35Pour l’établissement A, son implantation dans un quartier populaire, ainsi que la forte répartition des rôles entre professionnels est à mettre en lien avec une appréhension très sociale des situations d’élèves, conduisant les enseignants à délimiter leur champ d’action à partir de ceux des autres professionnels. Par exemple, organisée autour d’une situation d’élève, une réunion se conclut en récapitulant le rôle de chacun. « L’éducatrice : les habits, l’école : l’apprentissage et les absences, l’OMP : le souci qu’on se fait pour les enfants, le lien thérapeutique et le lien avec le service de protection des mineurs : pour le père ». De même, l’importante distinction entre plusieurs équipes de l’établissement est à relier à des pratiques collaboratives qui s’observent soit lorsqu’elles sont obligatoires (et faiblement investies), soit lorsqu’elles reposent sur des relations affinitaires, s’apparentant alors à une collection de duos d’enseignants (Garnier, 2003).

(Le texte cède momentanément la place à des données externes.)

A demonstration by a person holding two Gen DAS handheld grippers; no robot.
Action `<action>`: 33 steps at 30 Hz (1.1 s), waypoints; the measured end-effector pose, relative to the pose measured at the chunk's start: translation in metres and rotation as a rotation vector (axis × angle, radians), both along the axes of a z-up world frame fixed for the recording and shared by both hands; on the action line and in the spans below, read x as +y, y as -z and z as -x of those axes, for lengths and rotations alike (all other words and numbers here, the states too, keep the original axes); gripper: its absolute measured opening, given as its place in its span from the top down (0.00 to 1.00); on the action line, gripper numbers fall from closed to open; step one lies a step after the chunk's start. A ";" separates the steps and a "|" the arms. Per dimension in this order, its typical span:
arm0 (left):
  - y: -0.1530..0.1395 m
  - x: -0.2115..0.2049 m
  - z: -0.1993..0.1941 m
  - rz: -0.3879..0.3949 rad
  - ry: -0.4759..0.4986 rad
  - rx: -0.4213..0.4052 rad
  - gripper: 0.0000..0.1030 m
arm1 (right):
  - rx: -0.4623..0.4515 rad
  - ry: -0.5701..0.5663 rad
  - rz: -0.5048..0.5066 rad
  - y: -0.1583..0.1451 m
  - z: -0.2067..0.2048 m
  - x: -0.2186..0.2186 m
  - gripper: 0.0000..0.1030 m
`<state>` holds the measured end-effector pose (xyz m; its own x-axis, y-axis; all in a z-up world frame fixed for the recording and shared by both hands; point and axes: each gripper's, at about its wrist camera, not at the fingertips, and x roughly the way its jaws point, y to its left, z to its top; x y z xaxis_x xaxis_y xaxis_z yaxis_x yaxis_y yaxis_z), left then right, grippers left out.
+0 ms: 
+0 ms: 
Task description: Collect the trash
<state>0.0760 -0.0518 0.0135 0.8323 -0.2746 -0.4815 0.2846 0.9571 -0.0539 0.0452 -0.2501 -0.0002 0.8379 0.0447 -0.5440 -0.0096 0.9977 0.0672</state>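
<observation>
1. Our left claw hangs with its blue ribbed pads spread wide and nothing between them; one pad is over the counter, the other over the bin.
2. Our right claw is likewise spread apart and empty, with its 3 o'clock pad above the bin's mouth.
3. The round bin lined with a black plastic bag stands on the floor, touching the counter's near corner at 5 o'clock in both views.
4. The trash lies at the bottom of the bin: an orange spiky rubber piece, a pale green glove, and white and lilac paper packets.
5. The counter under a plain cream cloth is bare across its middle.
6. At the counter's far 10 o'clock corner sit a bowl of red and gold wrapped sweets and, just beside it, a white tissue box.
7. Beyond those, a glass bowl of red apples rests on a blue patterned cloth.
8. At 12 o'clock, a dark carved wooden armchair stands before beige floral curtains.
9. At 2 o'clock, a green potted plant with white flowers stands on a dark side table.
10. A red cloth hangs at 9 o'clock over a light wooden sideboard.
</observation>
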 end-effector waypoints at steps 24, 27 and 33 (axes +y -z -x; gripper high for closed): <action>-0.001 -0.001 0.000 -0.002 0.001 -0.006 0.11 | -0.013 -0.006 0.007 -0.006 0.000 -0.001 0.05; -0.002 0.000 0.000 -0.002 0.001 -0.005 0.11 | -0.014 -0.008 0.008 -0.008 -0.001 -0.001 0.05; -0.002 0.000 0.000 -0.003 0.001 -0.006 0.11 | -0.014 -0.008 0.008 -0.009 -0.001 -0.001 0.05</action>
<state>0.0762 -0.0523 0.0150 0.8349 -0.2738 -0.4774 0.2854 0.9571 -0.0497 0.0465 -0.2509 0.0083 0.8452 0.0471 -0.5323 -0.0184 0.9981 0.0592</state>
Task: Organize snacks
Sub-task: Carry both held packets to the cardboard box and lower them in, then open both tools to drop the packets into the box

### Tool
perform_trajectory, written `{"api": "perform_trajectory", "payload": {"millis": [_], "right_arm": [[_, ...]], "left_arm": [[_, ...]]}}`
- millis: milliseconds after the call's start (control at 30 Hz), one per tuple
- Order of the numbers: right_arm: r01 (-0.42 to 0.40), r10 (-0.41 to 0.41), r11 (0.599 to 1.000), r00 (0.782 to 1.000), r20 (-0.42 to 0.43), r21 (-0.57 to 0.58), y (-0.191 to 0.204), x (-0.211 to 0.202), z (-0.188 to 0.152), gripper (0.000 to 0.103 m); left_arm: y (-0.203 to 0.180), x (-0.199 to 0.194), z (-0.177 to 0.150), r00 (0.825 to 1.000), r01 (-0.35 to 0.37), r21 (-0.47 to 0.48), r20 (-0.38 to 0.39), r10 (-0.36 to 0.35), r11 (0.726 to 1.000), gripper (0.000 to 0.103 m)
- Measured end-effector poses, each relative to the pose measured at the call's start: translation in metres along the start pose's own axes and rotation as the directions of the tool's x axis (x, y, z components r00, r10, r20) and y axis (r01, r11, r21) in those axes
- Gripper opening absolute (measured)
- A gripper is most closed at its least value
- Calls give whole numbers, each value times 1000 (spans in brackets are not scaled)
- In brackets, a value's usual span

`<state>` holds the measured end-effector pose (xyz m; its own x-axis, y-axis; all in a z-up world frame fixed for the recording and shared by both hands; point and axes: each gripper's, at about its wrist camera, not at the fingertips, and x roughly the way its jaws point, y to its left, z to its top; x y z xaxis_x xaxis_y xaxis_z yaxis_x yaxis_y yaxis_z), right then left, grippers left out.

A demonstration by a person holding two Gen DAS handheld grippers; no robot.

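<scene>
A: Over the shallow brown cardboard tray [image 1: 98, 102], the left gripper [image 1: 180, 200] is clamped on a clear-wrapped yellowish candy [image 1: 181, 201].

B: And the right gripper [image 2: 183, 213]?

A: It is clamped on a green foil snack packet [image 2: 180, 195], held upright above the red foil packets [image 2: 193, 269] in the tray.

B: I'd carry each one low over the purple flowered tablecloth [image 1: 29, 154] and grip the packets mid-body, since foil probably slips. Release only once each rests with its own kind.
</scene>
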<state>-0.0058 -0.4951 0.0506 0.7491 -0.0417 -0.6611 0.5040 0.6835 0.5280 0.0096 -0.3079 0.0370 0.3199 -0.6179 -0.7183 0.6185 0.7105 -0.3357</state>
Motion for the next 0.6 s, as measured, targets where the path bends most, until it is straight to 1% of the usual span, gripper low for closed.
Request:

Dans l’établissement B, la segmentation des rôles est moins marquée car les relations entre enseignants sont plus fluides. La logique partenariale est plus spontanée et se développe au service de l’établissement et de la vie scolaire, à travers des actions menées en direction du comportement des élèves. « Il y a une cohérence d’équipe. On retrouve des choses identiques dans tout l’établissement, ça tient la route pour les élèves. Il y a une collaboration » (enseignante de 4P-5P). Dans l’établissement C (qui ne relève pas du REP contrairement aux deux autres), le partenariat est moins institutionnalisé ; il met davantage en scène les enseignants individuellement et vise l’accroissement de leurs compétences pédagogiques. Il apparaît au service de la cohérence générale de l’action de l’établissement (recherchée par la directrice) et est orienté sur les difficultés scolaires des élèves. « Le travail avec les spécialistes est très précieux. Ça doit faire bouger ce qui se fait dans les classes » (Directrice Ét. C). Ainsi, dans les trois établissements, le partenariat éducatif n’apparait pas prioritairement orienté vers les mêmes finalités et les mêmes acteurs. Il l’est surtout vers la situation sociale de l’élève et vers les familles dans le premier, vers l’élève et son comportement dans le second et vers l’apprentissage de l’élève et l’enseignant dans le dernier.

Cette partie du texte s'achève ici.